:: What is expected ::
Every line of the listing below is to be duplicated exactly, with the pictures left out.

▬▬▬

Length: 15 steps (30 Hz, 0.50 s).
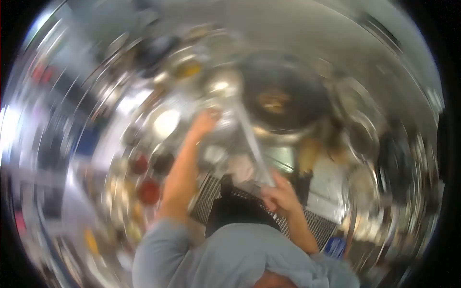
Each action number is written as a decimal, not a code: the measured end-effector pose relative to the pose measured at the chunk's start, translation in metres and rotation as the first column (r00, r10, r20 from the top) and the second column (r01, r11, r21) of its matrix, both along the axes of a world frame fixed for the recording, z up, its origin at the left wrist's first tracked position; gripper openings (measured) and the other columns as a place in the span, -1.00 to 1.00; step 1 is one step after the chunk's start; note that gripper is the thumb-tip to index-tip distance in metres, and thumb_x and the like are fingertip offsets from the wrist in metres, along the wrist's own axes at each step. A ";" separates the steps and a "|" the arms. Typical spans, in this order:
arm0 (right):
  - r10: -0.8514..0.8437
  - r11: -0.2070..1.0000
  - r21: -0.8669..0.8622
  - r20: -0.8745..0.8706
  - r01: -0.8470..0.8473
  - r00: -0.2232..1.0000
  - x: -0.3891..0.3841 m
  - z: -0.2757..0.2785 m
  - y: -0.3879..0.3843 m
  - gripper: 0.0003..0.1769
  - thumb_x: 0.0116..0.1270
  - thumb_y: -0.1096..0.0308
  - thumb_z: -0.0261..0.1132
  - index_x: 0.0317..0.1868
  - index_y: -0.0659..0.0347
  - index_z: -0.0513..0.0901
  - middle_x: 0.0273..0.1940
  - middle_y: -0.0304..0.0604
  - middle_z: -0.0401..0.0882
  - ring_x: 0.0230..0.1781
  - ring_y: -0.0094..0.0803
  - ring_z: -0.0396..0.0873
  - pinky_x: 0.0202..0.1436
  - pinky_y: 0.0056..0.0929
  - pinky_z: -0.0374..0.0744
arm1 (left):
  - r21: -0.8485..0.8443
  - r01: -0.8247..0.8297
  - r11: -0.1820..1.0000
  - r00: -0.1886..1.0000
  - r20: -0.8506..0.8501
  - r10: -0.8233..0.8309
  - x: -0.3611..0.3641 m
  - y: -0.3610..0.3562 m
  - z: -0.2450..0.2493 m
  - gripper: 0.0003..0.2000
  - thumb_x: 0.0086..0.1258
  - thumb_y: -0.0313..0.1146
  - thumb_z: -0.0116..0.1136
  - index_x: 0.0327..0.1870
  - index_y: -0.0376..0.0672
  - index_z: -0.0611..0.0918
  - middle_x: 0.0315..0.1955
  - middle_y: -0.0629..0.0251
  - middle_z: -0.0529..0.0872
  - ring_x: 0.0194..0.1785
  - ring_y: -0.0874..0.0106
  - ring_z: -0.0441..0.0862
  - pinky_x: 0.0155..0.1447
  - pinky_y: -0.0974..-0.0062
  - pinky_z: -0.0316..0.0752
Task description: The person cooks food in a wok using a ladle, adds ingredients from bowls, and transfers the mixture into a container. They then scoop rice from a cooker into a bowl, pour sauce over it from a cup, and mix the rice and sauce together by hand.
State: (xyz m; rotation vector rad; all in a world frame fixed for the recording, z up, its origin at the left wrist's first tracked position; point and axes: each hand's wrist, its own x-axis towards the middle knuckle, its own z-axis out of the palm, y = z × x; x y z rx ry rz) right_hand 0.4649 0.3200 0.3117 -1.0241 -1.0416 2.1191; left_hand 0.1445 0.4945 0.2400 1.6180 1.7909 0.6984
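My right hand [280, 193] is closed around the end of a long-handled metal ladle [249, 134]. The ladle slants up and left to its round bowl [224, 82], just left of a large dark wok [307, 103]. A small brownish heap of food [274, 101] lies in the wok. My left hand [206, 121] reaches forward among shiny containers, just below the ladle's bowl. Motion blur smears its fingers, and whether it holds anything cannot be made out.
Metal bowls crowd around, one with yellow contents [188, 68]. Red-filled containers [149, 191] stand at left. A dark grate [314, 229] runs along the front edge. Round metal pans [361, 137] are at right. Everything is heavily blurred.
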 end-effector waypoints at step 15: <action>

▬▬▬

:: Answer section ::
Length: 15 steps (30 Hz, 0.50 s).
Each action number is written as a decimal, not a code: the measured end-effector pose relative to the pose measured at the chunk's start, translation in metres and rotation as the first column (r00, r10, r20 from the top) and the second column (r01, r11, r21) of its matrix, both along the axes of a world frame fixed for the recording, z up, its origin at the left wrist's first tracked position; gripper openings (measured) and the other columns as a place in the span, -1.00 to 1.00; step 1 is one step after the chunk's start; note that gripper is the thumb-tip to index-tip distance in metres, and thumb_x and the like are fingertip offsets from the wrist in metres, along the wrist's own axes at each step. A ";" separates the steps and a "|" the arms. Typical spans, in this order:
arm0 (right):
  - r10: -0.8514..0.8437
  - r11: -0.2070..1.0000
  - r21: -0.8669..0.8622
  - r20: -0.8745..0.8706
  - r01: -0.8470..0.8473
  - r00: -0.2232..1.0000
  - x: -0.3891..0.3841 m
  - z: -0.2757..0.2785 m
  - y: -0.3879..0.3843 m
  - gripper: 0.0003..0.1769
  - thumb_x: 0.0116..0.1270
  - thumb_y: -0.1096..0.0308
  - thumb_z: -0.0261..0.1132
  - index_x: 0.0317..0.1868
  - index_y: -0.0659..0.0347
  - index_z: -0.0513..0.0901
  - middle_x: 0.0273..0.1940
  - middle_y: -0.0304..0.0604
  - middle_z: -0.0401..0.0882
  - ring_x: 0.0230..0.1781
  - ring_y: -0.0094..0.0803
  - ring_z: -0.0396..0.0873
  - pinky_x: 0.0202..0.1436
  - pinky_y: 0.0056..0.0929
  - pinky_z: -0.0374..0.0744
arm1 (left):
  - r21: -0.8485..0.8443
  - r01: -0.8247..0.8297
  - r11: -0.1820..1.0000
  - r00: -0.1886..1.0000
  - r20: -0.8506..0.8501
  - r10: -0.8233..0.8309
  - x: -0.3611..0.3641 m
  - y: -0.3610..0.3562 m
  - z: -0.2450..0.2493 m
  - gripper: 0.0003..0.2000
  - thumb_x: 0.0086..0.1258
  - thumb_y: -0.0313..0.1146
  - thumb_z: -0.0116..0.1136
  - index_x: 0.0327..0.1870
  - index_y: -0.0376..0.0672
  - index_z: -0.0611..0.0918
  - middle_x: 0.0315..0.1955
  - middle_y: -0.0629..0.0251
  - middle_z: -0.0529..0.0872
  - ring_x: 0.0194..0.1785
  - ring_y: -0.0874..0.0106
  - ring_z: -0.0441..0.0862
  - pinky_x: 0.0155..0.1447
  - pinky_y: -0.0974..-0.0062
  - pinky_z: -0.0316..0.0752
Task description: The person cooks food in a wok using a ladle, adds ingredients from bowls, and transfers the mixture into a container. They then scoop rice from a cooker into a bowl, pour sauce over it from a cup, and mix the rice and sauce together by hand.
State: (xyz m; rotation vector rad; all in a world frame fixed for the recording, z up, its origin at the left wrist's first tracked position; point and axes: each hand's wrist, its own x-axis towards the middle knuckle, its own z-axis out of the palm, y = z × x; x y z rx ry rz) right_hand 0.4649 0.3200 0.3117 -1.0241 -1.0416 2.1191; left_hand 0.1445 0.4945 0.2400 1.6180 1.7909 0.6984
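My right hand [280, 193] is closed around the end of a long-handled metal ladle [249, 134]. The ladle slants up and left to its round bowl [224, 82], just left of a large dark wok [307, 103]. A small brownish heap of food [274, 101] lies in the wok. My left hand [206, 121] reaches forward among shiny containers, just below the ladle's bowl. Motion blur smears its fingers, and whether it holds anything cannot be made out.
Metal bowls crowd around, one with yellow contents [188, 68]. Red-filled containers [149, 191] stand at left. A dark grate [314, 229] runs along the front edge. Round metal pans [361, 137] are at right. Everything is heavily blurred.
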 end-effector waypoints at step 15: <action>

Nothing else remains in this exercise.